Task requirements >> From the records below, extract only the lines running from the line with "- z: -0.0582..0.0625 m" to the line with "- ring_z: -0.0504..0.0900", both lines included, reproducing them exactly.

Data shown >>

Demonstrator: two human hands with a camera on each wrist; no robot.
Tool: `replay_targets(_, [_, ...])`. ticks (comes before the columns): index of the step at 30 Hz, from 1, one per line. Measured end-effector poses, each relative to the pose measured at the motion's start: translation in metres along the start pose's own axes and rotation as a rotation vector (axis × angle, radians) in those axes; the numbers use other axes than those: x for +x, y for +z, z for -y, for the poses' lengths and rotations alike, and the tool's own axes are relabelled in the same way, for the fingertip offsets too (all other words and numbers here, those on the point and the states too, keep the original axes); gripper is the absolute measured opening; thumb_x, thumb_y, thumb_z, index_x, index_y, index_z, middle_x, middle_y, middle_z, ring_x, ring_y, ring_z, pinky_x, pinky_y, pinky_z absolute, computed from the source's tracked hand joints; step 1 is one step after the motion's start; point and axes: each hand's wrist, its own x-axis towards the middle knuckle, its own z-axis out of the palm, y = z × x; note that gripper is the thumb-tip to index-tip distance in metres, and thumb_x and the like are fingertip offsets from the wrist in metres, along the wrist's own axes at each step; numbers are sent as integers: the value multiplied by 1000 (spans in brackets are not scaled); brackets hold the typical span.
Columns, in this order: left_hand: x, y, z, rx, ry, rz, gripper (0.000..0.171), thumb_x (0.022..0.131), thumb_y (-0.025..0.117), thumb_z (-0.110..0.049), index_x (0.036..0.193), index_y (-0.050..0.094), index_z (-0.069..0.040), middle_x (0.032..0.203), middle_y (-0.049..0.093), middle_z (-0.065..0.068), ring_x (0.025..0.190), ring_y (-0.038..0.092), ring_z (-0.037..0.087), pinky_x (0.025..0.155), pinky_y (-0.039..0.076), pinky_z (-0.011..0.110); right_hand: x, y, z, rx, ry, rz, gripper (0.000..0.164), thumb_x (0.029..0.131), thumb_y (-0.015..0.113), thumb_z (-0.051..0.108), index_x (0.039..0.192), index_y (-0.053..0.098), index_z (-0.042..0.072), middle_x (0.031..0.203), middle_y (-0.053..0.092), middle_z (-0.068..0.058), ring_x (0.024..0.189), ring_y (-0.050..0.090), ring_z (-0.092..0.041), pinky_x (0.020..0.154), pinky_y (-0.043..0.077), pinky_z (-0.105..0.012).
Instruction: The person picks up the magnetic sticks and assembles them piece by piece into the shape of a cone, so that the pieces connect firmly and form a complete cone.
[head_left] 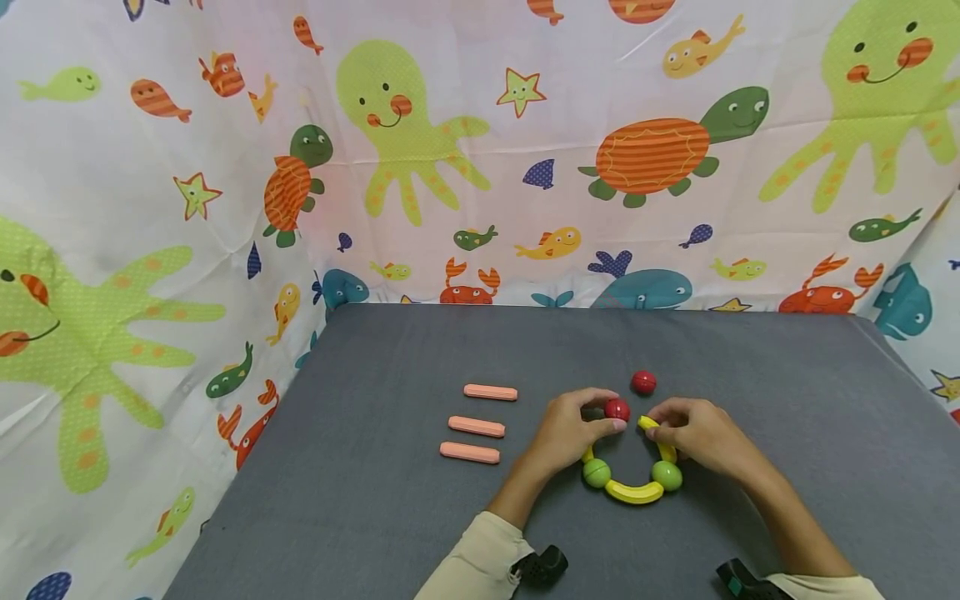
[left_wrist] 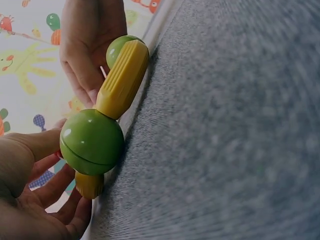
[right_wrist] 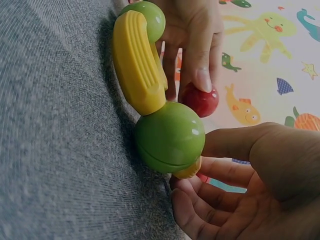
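A red ball (head_left: 617, 409) is pinched between the thumb and fingers of my left hand (head_left: 567, 431), at the upper left end of an open ring of toy pieces. My right hand (head_left: 696, 432) pinches the right curved yellow piece (head_left: 667, 451) near its upper end. Below, a green ball (head_left: 597, 473) on the left and another green ball (head_left: 667, 476) on the right join a yellow piece (head_left: 634, 493) along the bottom. The left yellow piece (head_left: 588, 454) is mostly hidden by my left hand. A gap separates the ring's two upper ends.
A second red ball (head_left: 643, 382) lies on the grey table (head_left: 390, 517) just beyond the hands. To the left, three pink sticks lie in a column, the middle pink stick (head_left: 476, 427) among them. A curtain (head_left: 450, 125) printed with sea animals hangs behind the table.
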Motion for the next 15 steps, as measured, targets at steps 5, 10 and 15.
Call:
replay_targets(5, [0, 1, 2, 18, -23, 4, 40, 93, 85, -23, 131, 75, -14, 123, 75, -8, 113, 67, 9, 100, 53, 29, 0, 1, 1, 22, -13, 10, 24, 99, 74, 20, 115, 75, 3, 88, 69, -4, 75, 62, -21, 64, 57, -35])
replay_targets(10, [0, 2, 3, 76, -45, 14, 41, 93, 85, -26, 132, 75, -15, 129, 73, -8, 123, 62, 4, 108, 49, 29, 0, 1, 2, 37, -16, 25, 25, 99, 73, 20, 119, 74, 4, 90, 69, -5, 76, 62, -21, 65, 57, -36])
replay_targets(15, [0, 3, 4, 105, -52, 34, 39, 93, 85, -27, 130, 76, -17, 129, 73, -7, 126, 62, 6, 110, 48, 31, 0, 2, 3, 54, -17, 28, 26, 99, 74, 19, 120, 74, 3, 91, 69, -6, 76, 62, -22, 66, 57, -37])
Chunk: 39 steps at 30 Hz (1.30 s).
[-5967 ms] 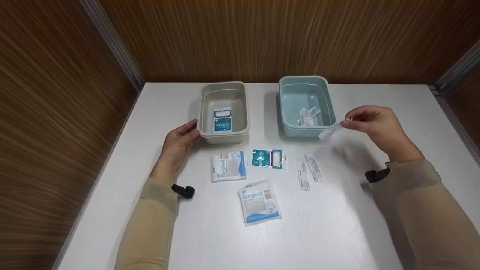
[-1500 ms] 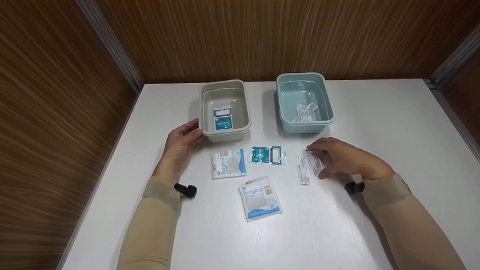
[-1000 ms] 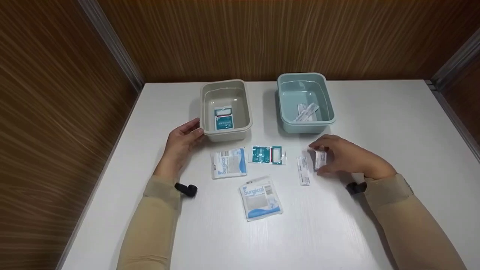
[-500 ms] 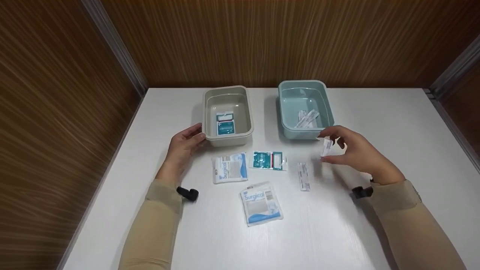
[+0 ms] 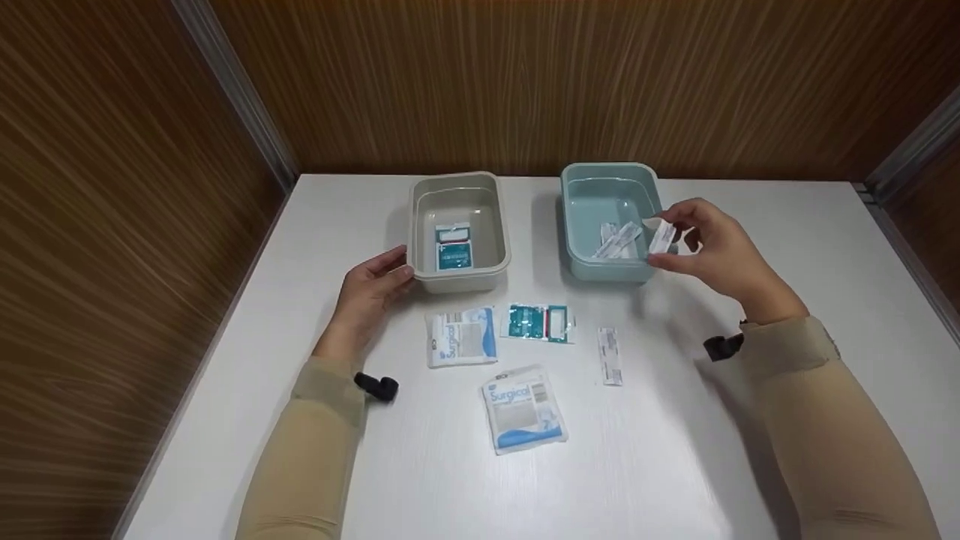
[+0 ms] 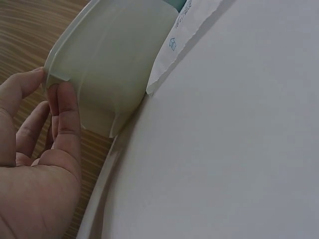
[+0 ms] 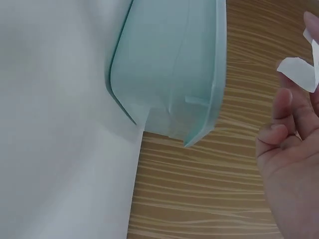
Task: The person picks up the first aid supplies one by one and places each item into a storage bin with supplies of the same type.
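Note:
My right hand (image 5: 724, 251) pinches a slim white printed packet (image 5: 662, 238) between thumb and fingertips, above the right front rim of the light blue bin (image 5: 609, 271). The packet is bent, and one pale end shows in the right wrist view. Several similar packets (image 5: 619, 241) lie inside that bin. At the other side, my left hand (image 5: 364, 304) grips the front left corner of the beige bin's rim (image 5: 461, 283). A teal and white sachet (image 5: 454, 255) lies in the beige bin. One more slim white packet (image 5: 610, 356) rests on the table.
Between me and the bins, a second teal sachet (image 5: 526, 321) and two white and blue packets marked "Surgical", one farther (image 5: 461, 337) and one nearer packet (image 5: 523, 412), lie flat on the white table (image 5: 637, 465). Wood-grain panels (image 5: 480, 82) stand behind and beside it.
My right hand dropped one slim packet into the blue bin, picked up another from the table, bending it, and raised it to the bin's rim. The left hand stayed at the beige bin.

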Each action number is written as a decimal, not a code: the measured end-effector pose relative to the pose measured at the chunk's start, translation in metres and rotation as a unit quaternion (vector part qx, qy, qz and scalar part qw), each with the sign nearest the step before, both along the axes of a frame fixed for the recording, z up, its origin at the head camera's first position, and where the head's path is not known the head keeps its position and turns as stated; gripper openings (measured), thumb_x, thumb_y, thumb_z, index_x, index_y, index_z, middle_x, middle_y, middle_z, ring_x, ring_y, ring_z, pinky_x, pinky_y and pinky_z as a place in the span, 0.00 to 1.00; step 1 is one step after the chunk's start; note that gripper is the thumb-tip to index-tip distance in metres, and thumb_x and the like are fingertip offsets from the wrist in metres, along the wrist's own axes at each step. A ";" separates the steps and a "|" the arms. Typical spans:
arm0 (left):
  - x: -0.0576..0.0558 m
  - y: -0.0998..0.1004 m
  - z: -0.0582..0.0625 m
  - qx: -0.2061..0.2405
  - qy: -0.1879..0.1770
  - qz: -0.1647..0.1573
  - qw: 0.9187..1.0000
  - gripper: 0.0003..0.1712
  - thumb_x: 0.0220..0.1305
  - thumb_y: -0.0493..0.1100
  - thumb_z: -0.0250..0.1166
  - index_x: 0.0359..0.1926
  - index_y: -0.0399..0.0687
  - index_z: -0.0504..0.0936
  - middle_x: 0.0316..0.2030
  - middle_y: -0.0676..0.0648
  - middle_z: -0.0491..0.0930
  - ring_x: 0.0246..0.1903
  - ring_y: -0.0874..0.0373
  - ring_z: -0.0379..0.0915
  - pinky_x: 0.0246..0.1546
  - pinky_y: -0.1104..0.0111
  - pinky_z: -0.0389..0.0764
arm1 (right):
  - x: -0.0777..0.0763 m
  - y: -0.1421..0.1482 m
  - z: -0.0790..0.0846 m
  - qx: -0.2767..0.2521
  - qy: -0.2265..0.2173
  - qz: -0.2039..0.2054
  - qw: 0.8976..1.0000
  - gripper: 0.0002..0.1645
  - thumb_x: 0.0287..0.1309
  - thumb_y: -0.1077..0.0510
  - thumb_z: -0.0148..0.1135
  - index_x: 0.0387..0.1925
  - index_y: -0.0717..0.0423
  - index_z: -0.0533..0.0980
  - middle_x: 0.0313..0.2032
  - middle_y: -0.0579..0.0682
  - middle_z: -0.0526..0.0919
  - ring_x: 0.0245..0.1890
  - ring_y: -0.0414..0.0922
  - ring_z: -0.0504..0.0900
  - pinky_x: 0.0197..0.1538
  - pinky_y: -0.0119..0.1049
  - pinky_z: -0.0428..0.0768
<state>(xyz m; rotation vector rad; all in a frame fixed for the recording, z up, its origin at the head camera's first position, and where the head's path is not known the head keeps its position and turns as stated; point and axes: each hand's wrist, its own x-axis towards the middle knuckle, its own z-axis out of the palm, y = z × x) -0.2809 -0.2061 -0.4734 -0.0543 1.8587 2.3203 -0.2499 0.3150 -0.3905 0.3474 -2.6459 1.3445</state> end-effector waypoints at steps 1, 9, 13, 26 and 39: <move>0.000 0.001 0.000 0.002 0.000 0.000 1.000 0.34 0.79 0.35 0.72 0.81 0.39 0.75 0.79 0.38 0.76 0.75 0.49 0.78 0.69 0.69 0.86 | -0.004 0.000 -0.001 -0.004 -0.006 -0.006 1.000 0.35 0.58 0.64 0.88 0.61 0.58 0.77 0.54 0.34 0.90 0.52 0.42 0.76 0.49 0.28 0.75; -0.001 0.004 -0.002 0.001 0.000 -0.001 1.000 0.34 0.79 0.34 0.72 0.81 0.40 0.75 0.79 0.39 0.76 0.77 0.47 0.77 0.73 0.65 0.85 | -0.028 0.001 -0.006 0.001 -0.033 -0.051 0.998 0.36 0.64 0.55 0.85 0.69 0.54 0.77 0.50 0.35 0.85 0.54 0.45 0.76 0.54 0.30 0.75; -0.001 0.004 -0.002 0.003 -0.006 -0.006 1.000 0.34 0.79 0.35 0.72 0.81 0.41 0.76 0.79 0.41 0.77 0.78 0.49 0.77 0.76 0.63 0.83 | -0.032 0.003 -0.011 0.023 -0.037 -0.057 0.997 0.38 0.66 0.53 0.84 0.72 0.53 0.77 0.55 0.44 0.83 0.56 0.45 0.75 0.57 0.31 0.75; -0.002 0.004 -0.003 -0.008 0.003 -0.003 1.000 0.34 0.79 0.35 0.71 0.81 0.40 0.75 0.79 0.39 0.75 0.78 0.47 0.77 0.71 0.67 0.86 | -0.034 0.003 -0.015 0.066 -0.063 -0.044 0.995 0.46 0.63 0.51 0.86 0.79 0.49 0.76 0.66 0.57 0.80 0.58 0.52 0.72 0.55 0.34 0.72; -0.006 0.011 -0.001 0.006 0.002 -0.002 1.000 0.33 0.79 0.33 0.71 0.81 0.38 0.75 0.78 0.38 0.77 0.74 0.49 0.79 0.70 0.66 0.87 | 0.001 0.007 -0.007 0.042 -0.009 -0.093 0.995 0.37 0.67 0.50 0.84 0.74 0.44 0.82 0.63 0.49 0.82 0.57 0.46 0.72 0.55 0.37 0.71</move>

Exercise answer >>
  - z: -0.0582..0.0625 m
  - qx: -0.2061..0.2405
  - qy: -0.1879..0.1770
  - qz: -0.1647..0.1573
  - qw: 0.9187..1.0000
  - gripper: 0.0003..0.1712
  - thumb_x: 0.0220..0.1305
  - thumb_y: -0.0493..0.1100
  - thumb_z: -0.0250..0.1166
  - index_x: 0.0359..0.1926
  - index_y: -0.0399..0.0687
  - index_z: -0.0504..0.0936
  - middle_x: 0.0316..0.2030
  - middle_y: -0.0676..0.0648
  - middle_z: -0.0491..0.0930
  - ring_x: 0.0246..0.1903
  - ring_y: -0.0874..0.0373
  - ring_z: -0.0379..0.0915
  - pinky_x: 0.0246..0.1546
  - pinky_y: -0.1104..0.0111
  - pinky_z: -0.0389..0.0764
arm1 (right):
  - x: -0.0777..0.0763 m
  - y: -0.1421..0.1482 m
  - z: -0.0790..0.0846 m
  - qx: -0.2767..0.2521
  - qy: -0.2265..0.2173
  - qz: -0.2039..0.2054
  - qw: 0.8976..1.0000
  - gripper: 0.0002..0.1645
  - thumb_x: 0.0287..0.1309
  - thumb_y: -0.1077..0.0510
  - thumb_z: -0.0148..0.1135
  - index_x: 0.0387..0.1925
  - index_y: -0.0717..0.0423
  - index_z: -0.0533..0.0980
  - middle_x: 0.0313..0.2032
  - middle_y: -0.0579..0.0682
  - middle_z: -0.0526..0.0919
  - ring_x: 0.0245..0.1890
  - ring_y: -0.0414..0.0922
  - ring_z: -0.0504..0.0900

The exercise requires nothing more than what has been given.